EXERCISE OBJECTIVE:
A faithful, complete transcription of the listing is required.
Start of DATA
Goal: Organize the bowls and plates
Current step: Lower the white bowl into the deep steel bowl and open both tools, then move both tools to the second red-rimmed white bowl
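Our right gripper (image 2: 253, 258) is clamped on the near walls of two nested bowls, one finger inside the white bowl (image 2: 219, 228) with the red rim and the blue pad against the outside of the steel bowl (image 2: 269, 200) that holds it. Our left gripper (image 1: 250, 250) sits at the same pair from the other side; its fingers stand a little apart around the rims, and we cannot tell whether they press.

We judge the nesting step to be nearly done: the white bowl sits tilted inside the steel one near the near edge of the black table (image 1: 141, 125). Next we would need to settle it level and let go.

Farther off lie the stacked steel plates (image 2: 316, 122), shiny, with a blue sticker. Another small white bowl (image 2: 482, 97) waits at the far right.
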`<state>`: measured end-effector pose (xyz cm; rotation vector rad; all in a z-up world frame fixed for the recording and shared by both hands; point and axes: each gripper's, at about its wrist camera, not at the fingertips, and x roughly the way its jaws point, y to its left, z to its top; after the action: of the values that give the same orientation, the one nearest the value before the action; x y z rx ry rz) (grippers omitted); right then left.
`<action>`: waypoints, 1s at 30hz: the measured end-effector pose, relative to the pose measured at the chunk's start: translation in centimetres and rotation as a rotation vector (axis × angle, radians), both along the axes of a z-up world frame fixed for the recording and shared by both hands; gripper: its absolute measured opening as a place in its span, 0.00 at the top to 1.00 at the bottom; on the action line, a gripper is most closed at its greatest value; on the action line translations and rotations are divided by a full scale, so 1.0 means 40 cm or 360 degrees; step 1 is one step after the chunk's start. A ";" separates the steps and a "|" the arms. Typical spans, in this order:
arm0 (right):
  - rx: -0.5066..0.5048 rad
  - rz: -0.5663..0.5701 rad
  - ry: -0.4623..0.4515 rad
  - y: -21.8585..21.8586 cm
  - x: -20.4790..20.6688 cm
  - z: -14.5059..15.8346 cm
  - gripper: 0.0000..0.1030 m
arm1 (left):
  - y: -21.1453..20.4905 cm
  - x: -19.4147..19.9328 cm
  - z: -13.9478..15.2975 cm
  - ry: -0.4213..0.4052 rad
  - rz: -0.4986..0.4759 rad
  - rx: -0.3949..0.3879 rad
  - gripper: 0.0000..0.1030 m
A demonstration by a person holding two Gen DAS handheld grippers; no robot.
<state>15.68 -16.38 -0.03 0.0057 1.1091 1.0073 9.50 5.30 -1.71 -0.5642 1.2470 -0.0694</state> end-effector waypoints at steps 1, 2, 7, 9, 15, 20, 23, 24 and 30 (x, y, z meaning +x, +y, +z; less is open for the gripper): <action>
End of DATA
RESPONSE FOR THIS EXERCISE:
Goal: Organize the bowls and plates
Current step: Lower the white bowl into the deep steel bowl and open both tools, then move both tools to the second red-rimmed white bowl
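Our right gripper (image 2: 253, 258) is clamped on the near walls of two nested bowls, one finger inside the white bowl (image 2: 219, 228) with the red rim and the blue pad against the outside of the steel bowl (image 2: 269, 200) that holds it. Our left gripper (image 1: 250, 250) sits at the same pair from the other side; its fingers stand a little apart around the rims, and we cannot tell whether they press.

We judge the nesting step to be nearly done: the white bowl sits tilted inside the steel one near the near edge of the black table (image 1: 141, 125). Next we would need to settle it level and let go.

Farther off lie the stacked steel plates (image 2: 316, 122), shiny, with a blue sticker. Another small white bowl (image 2: 482, 97) waits at the far right.
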`<state>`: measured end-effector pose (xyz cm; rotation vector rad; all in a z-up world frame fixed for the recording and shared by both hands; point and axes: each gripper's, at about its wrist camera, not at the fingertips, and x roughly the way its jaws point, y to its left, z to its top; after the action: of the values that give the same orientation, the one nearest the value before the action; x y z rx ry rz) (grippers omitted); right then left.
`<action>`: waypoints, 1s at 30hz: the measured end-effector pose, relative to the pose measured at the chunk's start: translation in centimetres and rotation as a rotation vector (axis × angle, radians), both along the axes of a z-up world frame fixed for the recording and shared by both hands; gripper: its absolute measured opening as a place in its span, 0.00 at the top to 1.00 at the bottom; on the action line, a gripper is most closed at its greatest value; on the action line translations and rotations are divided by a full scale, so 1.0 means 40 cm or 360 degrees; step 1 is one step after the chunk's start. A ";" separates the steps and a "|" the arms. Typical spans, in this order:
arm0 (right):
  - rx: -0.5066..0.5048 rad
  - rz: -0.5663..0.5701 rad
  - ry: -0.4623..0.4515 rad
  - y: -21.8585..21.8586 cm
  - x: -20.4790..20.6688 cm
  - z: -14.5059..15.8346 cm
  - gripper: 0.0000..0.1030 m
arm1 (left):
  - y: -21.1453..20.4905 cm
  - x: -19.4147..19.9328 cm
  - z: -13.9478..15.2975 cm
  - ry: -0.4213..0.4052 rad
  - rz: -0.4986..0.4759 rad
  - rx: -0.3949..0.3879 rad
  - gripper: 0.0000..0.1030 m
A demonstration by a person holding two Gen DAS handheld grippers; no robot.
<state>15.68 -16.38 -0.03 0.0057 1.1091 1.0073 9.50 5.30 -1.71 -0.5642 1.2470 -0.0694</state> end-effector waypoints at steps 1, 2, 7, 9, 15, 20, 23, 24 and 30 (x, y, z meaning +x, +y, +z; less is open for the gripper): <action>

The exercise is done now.